Arranca la temporada y la sangre va a rezumar los estantes de las librerías como la humedad en las marismas a las que nos llevará, por ejemplo, el capitán Alatriste. Pero no solo. La mirada al pasado en busca de respuestas (Julio Llamazares, Aroa Moreno, Adolfo García Ortega) convive entre los libros de escritores españoles este trimestre con un despiadado retrato de las relaciones de dependencia (un buenísimo debut) y de la locura de nuestras vidas aplastadas entre el estrés, la hiperconectividad o el insomnio (Juan Tallón, Isaac Rosa).
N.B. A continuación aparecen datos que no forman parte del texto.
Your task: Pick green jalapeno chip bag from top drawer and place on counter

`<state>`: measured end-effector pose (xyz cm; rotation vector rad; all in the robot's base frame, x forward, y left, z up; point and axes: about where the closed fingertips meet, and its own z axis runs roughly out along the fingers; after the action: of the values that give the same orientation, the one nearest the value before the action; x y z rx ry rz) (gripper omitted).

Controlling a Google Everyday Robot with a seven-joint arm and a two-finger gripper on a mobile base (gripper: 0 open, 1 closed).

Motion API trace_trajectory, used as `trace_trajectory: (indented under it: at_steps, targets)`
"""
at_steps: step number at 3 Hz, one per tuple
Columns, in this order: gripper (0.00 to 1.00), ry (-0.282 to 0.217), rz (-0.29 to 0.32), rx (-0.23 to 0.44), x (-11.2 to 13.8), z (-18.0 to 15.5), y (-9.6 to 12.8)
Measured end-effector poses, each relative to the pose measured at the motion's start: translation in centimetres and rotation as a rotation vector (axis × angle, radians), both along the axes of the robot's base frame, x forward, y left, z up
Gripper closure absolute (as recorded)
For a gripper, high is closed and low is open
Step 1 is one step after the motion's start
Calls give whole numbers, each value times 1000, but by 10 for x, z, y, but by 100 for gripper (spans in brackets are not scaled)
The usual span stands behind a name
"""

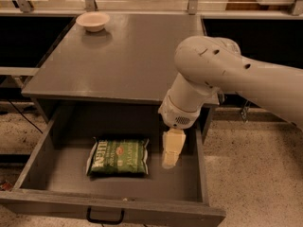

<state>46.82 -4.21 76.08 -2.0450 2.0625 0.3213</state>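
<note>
The green jalapeno chip bag (118, 157) lies flat on the floor of the open top drawer (71, 203), left of its middle. The drawer is pulled out from under the counter (123, 60), and its black handle (105, 217) shows on the front. My gripper (170, 161) hangs down inside the drawer, just right of the bag and a little above the drawer floor, apart from the bag. It holds nothing that I can see.
A small pale bowl (93, 21) sits at the counter's far left corner. My big white arm (227, 79) reaches over the counter's right front edge. Speckled floor (255, 174) lies to the right of the drawer. Dark shelving stands on both sides.
</note>
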Motion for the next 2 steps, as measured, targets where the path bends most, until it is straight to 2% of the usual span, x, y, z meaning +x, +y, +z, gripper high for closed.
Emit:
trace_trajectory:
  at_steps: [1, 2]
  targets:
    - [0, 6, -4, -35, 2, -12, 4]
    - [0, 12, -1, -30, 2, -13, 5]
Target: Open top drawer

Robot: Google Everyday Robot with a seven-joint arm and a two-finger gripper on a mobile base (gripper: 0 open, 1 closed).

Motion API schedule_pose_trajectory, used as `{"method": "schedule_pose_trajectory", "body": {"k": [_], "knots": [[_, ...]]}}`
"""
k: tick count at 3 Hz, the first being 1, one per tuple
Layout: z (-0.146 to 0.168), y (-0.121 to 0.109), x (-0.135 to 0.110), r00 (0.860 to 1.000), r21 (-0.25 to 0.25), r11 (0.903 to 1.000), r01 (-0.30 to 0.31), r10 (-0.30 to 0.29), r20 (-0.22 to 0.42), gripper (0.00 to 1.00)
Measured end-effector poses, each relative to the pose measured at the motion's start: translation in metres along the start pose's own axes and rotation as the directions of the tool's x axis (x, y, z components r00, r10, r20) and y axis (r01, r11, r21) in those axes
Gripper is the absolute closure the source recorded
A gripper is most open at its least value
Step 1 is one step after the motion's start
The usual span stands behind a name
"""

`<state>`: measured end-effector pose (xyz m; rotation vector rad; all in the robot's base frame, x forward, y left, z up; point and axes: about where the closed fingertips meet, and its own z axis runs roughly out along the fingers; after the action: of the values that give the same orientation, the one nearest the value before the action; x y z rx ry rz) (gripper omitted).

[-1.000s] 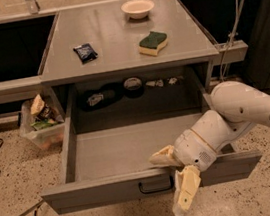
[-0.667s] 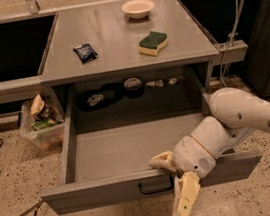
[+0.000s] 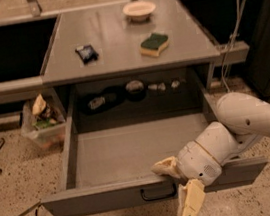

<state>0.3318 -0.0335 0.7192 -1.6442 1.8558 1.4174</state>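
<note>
The top drawer (image 3: 113,196) is a wide grey metal drawer pulled far out of the cabinet, its deep grey tray (image 3: 131,151) open to view. A small black loop handle (image 3: 158,193) sits in the middle of its front. My gripper (image 3: 180,189) is at the drawer's front edge, just right of the handle. One cream finger (image 3: 165,168) lies over the top of the front panel. The other finger (image 3: 191,205) hangs down in front of it. The fingers are spread apart and hold nothing.
On the cabinet top (image 3: 115,42) lie a white bowl (image 3: 139,11), a green and yellow sponge (image 3: 154,44) and a dark snack packet (image 3: 86,53). Several small items (image 3: 132,90) sit at the drawer's back. A clear bin (image 3: 44,124) stands on the floor at left.
The drawer has stayed pulled out. My gripper has shifted slightly left and down along the drawer front, its fingers still spread.
</note>
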Motion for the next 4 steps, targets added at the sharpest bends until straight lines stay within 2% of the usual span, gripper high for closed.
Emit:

Sin desdeñar los cuentos capaces de trasladarnos a dimensiones que de otra forma no conoceríamos jamás (Cristina Fernández Cubas, Elvira Navarro). La carrera hacia las listas de los mejores del año se empieza a poner interesante. Vamos por partes.

El regreso del capitán Alatriste es el acontecimiento editorial de la temporada. El espadachín de los tercios de Flandes creado por Arturo Pérez Reverte (Cartagena, 1951) regresa 14 años después para llevarnos a La Rochela y a la rebelión de los hugonotes contra el rey Luis XIII de Francia, ayudados por los ingleses. ¿Y qué pintan ahí el veterano español y esa cuadrilla residual de hombres que mantienen alto el patriotismo y la obediencia aunque no les lleguen ni la mitad de las pagas? Ni ellos lo van a saber durante buena parte del libro, pero Misión en París (Alfaguara) se introduce en las guerras de religión y pone a sus protagonistas frente al cardenal Richelieu y ante los tres mosqueteros y D’Artagnan, que harán de las suyas. La octava entrega del personaje recrea una era de relumbrón de fachada y decadencia íntima de una España en la que Velázquez no tiene ocasión de pintar al rey Felipe IV en guisa de combate, como su par francés, porque sus salidas son para cazar. El choque entre la ambición de honor y la cruda realidad es, de nuevo, el territorio Reverte.